DESCRIPTION OF THE TASK
The result is the exact lines from the one containing "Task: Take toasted" through the final line of the entries; leave out the pictures.

§

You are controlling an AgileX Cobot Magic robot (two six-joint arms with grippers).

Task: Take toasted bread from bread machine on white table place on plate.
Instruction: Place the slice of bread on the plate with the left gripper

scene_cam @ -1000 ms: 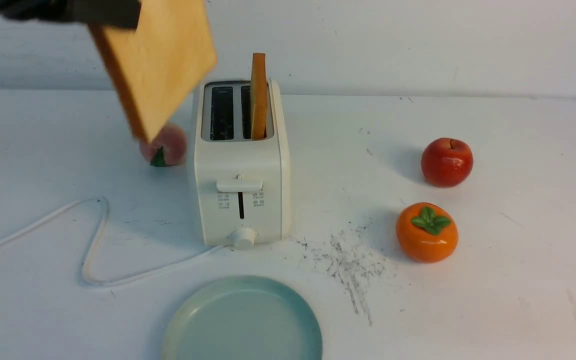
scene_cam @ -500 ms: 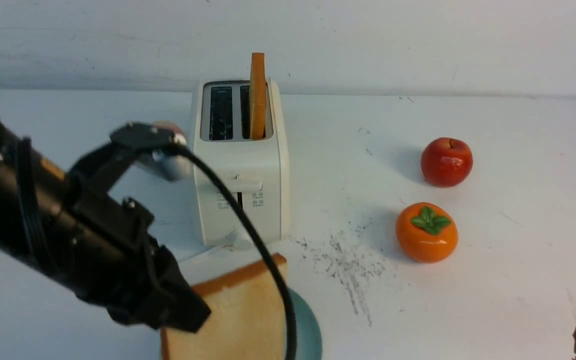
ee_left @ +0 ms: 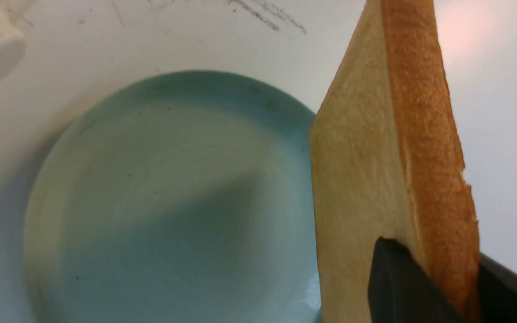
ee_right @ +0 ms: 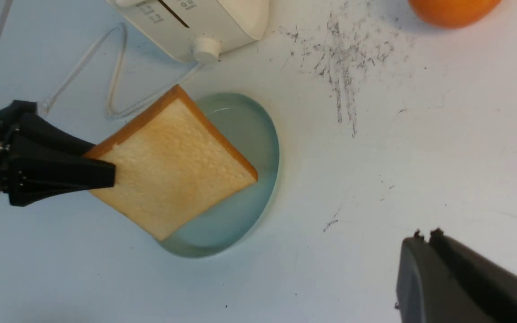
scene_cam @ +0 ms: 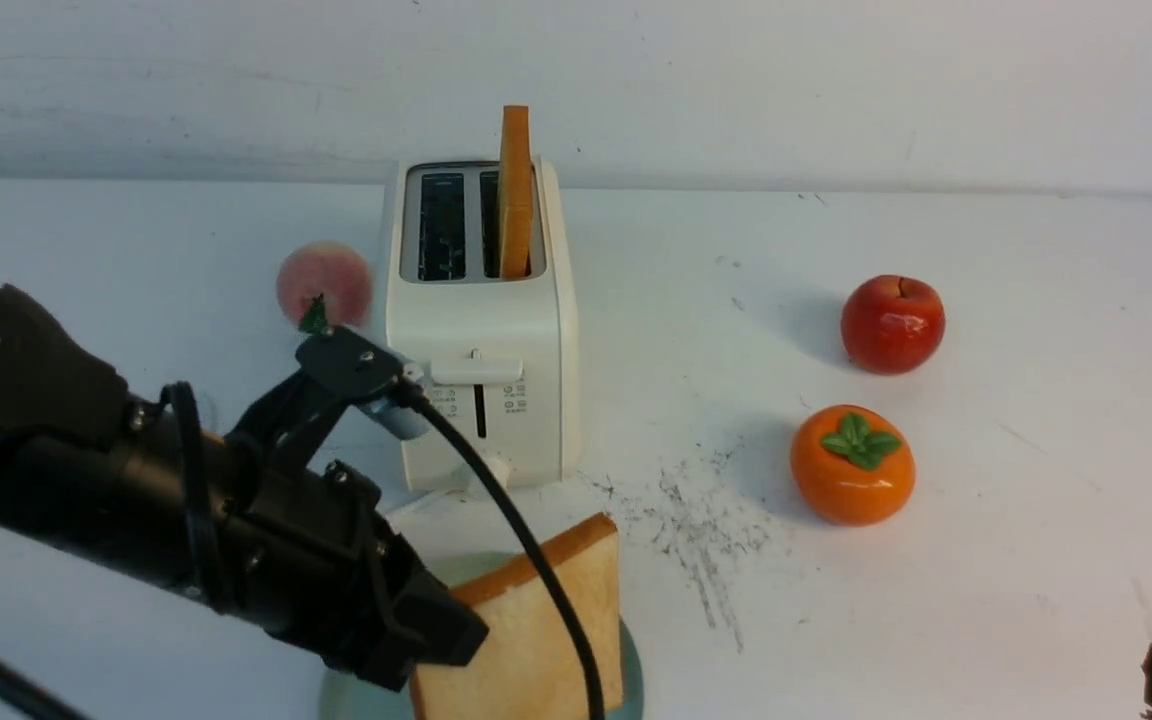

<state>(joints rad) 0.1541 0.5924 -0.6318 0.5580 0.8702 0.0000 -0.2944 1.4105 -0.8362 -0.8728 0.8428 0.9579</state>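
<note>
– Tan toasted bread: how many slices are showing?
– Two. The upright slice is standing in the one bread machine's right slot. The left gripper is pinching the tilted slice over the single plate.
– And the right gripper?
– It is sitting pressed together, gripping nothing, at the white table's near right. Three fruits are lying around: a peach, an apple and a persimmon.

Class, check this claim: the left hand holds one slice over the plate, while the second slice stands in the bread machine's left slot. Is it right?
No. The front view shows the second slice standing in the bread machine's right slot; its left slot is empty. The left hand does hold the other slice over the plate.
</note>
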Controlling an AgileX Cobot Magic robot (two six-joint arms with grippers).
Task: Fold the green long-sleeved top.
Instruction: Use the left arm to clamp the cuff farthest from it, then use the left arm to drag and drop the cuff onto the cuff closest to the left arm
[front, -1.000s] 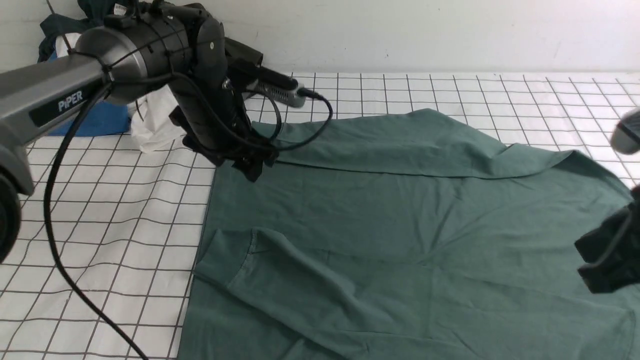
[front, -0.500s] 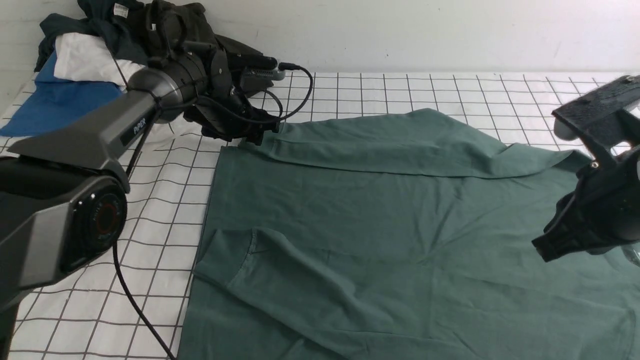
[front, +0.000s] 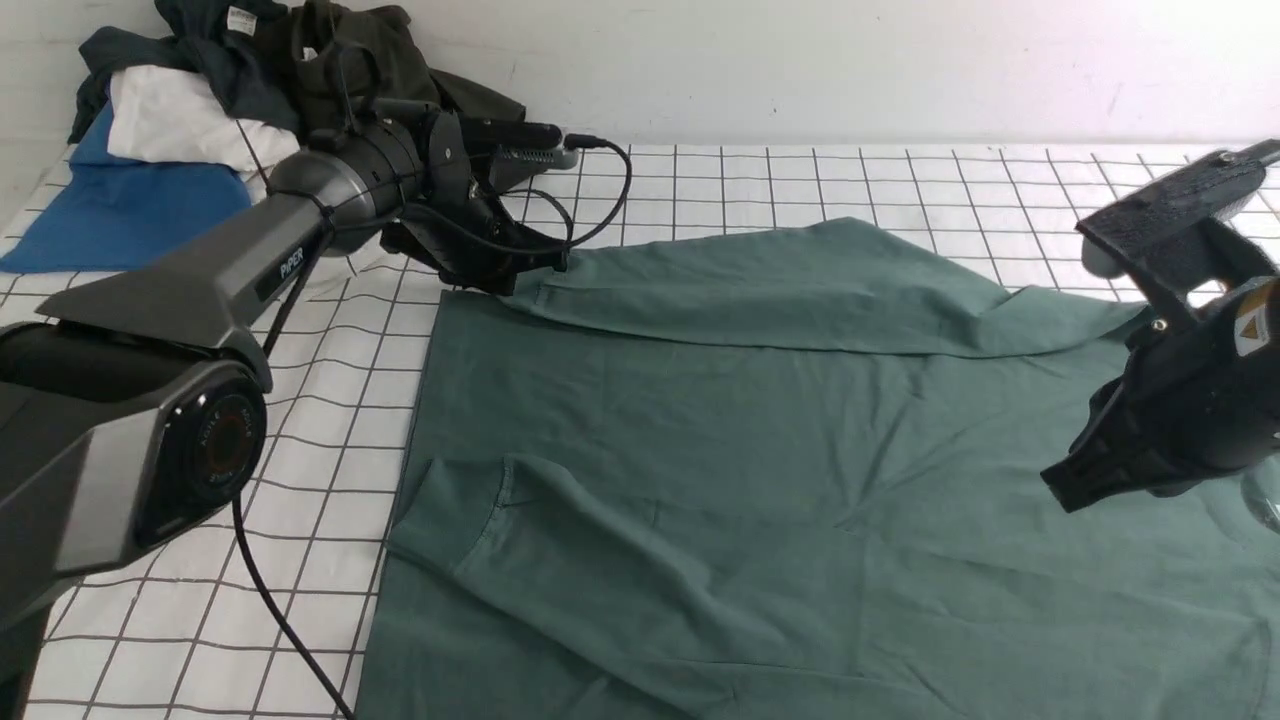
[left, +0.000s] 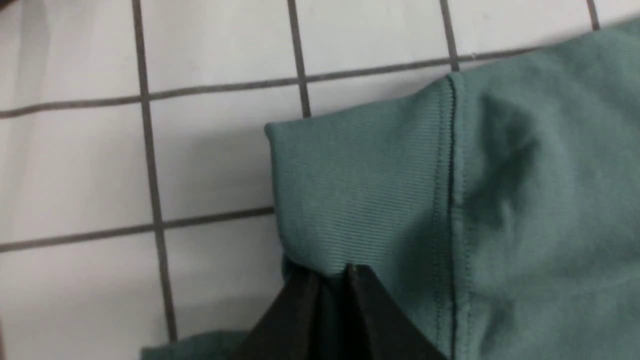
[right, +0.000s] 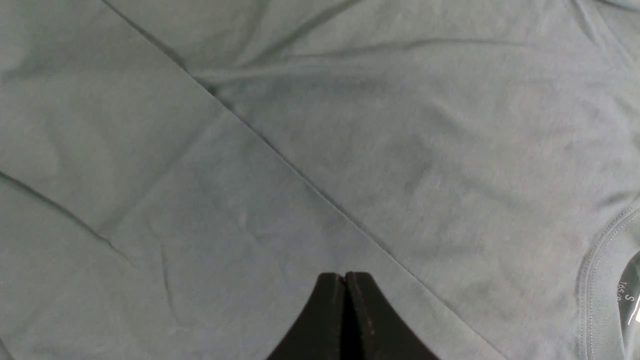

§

TASK RESPONSE
Task: Take toasted bread from bread machine on white table place on plate.
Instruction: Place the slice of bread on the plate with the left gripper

scene_cam @ -1000 ms: 
scene_cam @ -500 ms: 
ee_left @ +0 ms: 
ee_right @ +0 ms: 
scene_cam @ +0 ms: 

<state>(joints rad) 0.1541 0.5924 -0.6318 0.5580 0.8702 0.0000 -0.2944 1.4105 -0.8362 -0.8728 0.8428 0.9579</state>
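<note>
– Tan toasted bread: how many slices are showing?
– Two. The upright slice is standing in the one bread machine's right slot. The left gripper is pinching the tilted slice over the single plate.
– And the right gripper?
– It is sitting pressed together, gripping nothing, at the white table's near right. Three fruits are lying around: a peach, an apple and a persimmon.

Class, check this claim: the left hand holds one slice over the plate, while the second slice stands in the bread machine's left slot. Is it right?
No. The front view shows the second slice standing in the bread machine's right slot; its left slot is empty. The left hand does hold the other slice over the plate.
</note>
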Controlling an AgileX Cobot Magic robot (two six-joint arms with grippers).
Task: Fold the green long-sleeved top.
Instruction: Use the left arm to clamp the cuff farthest from it, then use the left arm to drag and drop the cuff onto the cuff closest to the left arm
[front, -1.000s] 
[front, -0.500s] 
[front, +0.000s] 
[left, +0.000s] 
[right, +0.000s] 

What the exercise required has been answered in full.